Any Christian will tell you that Jesus Christ is "our Lord and Savior." But anyone unfamiliar with such a idea (Christians are only too willingly to accept they need a "savior"), is left to scratch their head and wonder, "savior from what?" The most obvious answer to this question is, of course, his own heavenly father, who is as responsible for creating the "devil" and his minions as the U.S. is responsible for creating Osama Bin Laden and wahhabism. .
To the extent a person is simply willingly to "believe" that they needed to be "saved," even though they often have no idea from what exactly, they may still be left to wonder "well, who asked him to do that?"
And this is the problem.
Not only does every single person born after Adam & Eve, have absolutely no say in the circumstances they are born into, one where they are bound as much by a soul stained with original sin's guarantee of death as by the need to spend their life groveling to the God who threatens them with eternal hellfire if they do not, but they also had absolutely no say in the manner in which they were "saved."
That the death and resurrection of Christ, so the Christian claims, is said to have "saved" humanity, is a curious claim indeed, seeing as we have only used our technology to surpass even God's ability to kill in mass. In fact, to anyone who bothers to look across history, one can scarcely see how anything has changed in human behavior prior to the crucifixion of Christ,let alone the flood of Noah, other than that we have improved dramatically in both our ability to kill each other in ever greater numbers, and our ability to convince ever greater numbers of people that it is perhaps the greatest Christian virtue of all to do so (under the right circumstances).
All of the Christian churches in America prior to World War I, for example, argued that it was treason before the state and God to advocate for peace, which is why peace makers like Eugene Debs and others ended up in jail. The Nazi's used the same Christian justifications for killing Jews during the 1930s that the British had used for selling opium in China and killing Bengali's in India the century before, and the United States had used in murdering Native Americans and bombing Japan in World War II.

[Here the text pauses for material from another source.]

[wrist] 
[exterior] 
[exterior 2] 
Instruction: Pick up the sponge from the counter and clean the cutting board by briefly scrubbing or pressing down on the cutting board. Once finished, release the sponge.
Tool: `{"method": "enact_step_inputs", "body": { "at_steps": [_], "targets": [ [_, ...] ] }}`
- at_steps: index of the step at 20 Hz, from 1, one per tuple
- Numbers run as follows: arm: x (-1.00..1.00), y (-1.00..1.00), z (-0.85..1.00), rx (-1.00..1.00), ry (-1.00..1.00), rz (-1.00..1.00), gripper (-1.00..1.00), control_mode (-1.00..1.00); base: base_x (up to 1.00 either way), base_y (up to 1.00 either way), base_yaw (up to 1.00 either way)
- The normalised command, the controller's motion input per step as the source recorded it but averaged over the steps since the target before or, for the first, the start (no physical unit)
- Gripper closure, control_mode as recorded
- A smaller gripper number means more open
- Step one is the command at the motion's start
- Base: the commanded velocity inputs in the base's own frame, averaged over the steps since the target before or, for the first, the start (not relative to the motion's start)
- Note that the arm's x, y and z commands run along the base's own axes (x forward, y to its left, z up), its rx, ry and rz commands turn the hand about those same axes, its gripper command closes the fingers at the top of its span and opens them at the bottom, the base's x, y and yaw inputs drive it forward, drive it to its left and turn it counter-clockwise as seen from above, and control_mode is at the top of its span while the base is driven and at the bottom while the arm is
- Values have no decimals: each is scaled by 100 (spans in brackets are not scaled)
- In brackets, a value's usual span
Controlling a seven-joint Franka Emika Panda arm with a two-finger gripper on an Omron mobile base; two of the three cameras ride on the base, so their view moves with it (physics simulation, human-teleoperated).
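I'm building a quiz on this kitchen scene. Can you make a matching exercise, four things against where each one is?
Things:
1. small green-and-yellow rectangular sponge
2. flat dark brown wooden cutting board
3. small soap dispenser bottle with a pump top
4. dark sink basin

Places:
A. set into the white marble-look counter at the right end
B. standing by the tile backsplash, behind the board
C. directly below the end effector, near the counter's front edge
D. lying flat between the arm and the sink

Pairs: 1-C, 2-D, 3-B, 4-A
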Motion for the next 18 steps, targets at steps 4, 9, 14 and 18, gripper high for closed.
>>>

Sure, we gave the gods we used to rationalize our genocide of Native Americans and enslavement of Africans different names from the ones used in the Old Testament to justify the very same things, but besides that fact, the only difference is that our ability to commit such acts in the name of the God of the New Testament were done in ever greater numbers.
So whether Jesus came to die for our "sins" and "save" us from his own heavenly Father's wrath - which was used so famously to waterboard the entire planet in the days of Noah, and which had apparently resulted in that same God slamming shut the gates of Heaven like a church shutting its doors to the hungry throngs in the streets because someone had dared to drink from a chalice of wine left on the altar - or to save us from the "devil" or the power of death itself, one thing he apparently failed miserably at, was his ability to save us from ourselves.
And worse, he left the world infested with a philosophy that has so often turned the followers of Christ into the most enthusiastic pawns of the Devil.